Let us look at these dilemmas in another way. Liters per 100 km and miles per gallon are simple statistics and usually graph as straight lines on the y-axis against scales where the values in the horizontal axis are without error. There is nothing wrong with the measures. The problem illustrated in Figure 1 is having variables measured with error in both axes, a problem treated with respect (if not clarity) by many generations of statisticians. These topics require exploration beyond that relevant to this review.

## Psoriatic Arthritis Response Criteria (PsARC)

The authors in this issue^{8} have used strategies that are sound. They have experimental data derived from double-blind, controlled trials, and have used them to create a training set; from which new response criteria are derived, and independent testing sets. They used a number of inventive strategies to evaluate the hypotheses that emerged, all sound. The difficulty (if that is the right word) is that they were too diligent. They measured changes in raw data (joint counts, pain, etc., and percent changes in the same data) — a belt and suspenders approach. They could not avoid this because the American College of Rheumatology has used percent changes as standards since 1994^{9,10}. They model multiple strategies to predict drug versus placebo use in previous controlled trials in terms of the benefit achieved, with considerable success. But how would the measures fare if the patients worsened? Changes of 2 units in visual analog scale pain or joint count would simply reverse direction. The difference between 2 and 4 would be the same as the difference between 6 and 8, as in an equal-interval scale. Examination of distributions would indicate symmetrical form, or indicate the need for data transformations. But percent change is demolished by direction reversal. Change from 2 to 4 (100% worsening) has to be different from 6 to 8 (33% worsening). Not only that, but the difference from 6 to 8 is different from the earlier 8 to 6 (25%).
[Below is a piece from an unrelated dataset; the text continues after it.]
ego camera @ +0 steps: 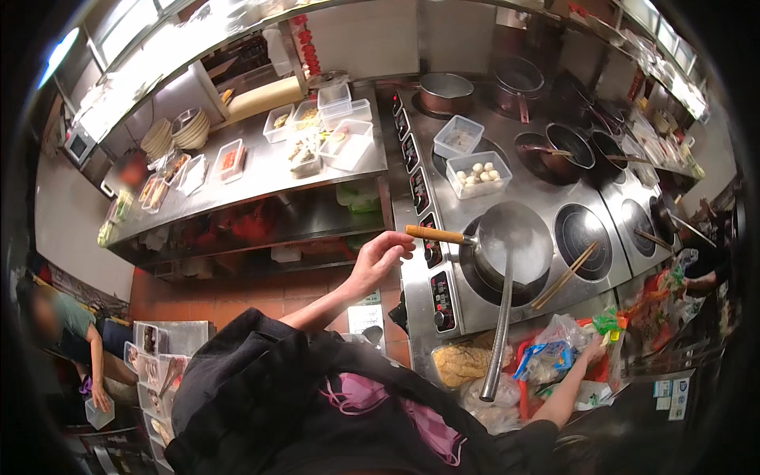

It gets worse. In a population with mixed outcomes (some worse and some better), the distributions of the new hybrid scale are or will be undescribable. Means will be meaningless, and with no mean there can be no standard error or analysis of variance. These effects are modeled in Figure 2 (all data from Smythe and Bogoch^{5}).

## Comparing Means

The same clinical data from our study^{5} were used in the x- and y-axes of the 2 graphs in Figure 2. For the raw data (left plot), the means had equal numerical values with opposite signs, and standard deviations were equal. All standard parametric tests could be employed. This is not true with analyses related to the right plot. Calculated averages and deviations are different from the raw data, and vary greatly, reflecting change of direction. The data are the same, but the means are meaningless.

The data in Figure 2 were drawn from patients who improved. Not plotted were data on patients who were unchanged or became worse; or from outcome measures that rose with improvement. These complexities present no difficulties when the raw data are analyzed, but are impossible with analysis of mixed outcomes expressed as percent change.

It is laborious, and I believe not necessary, to show how calculations from fundamentally flawed data will flow through to flawed estimates of sensitivities and specificities, and from these to appropriate evidence-based therapeutic targets.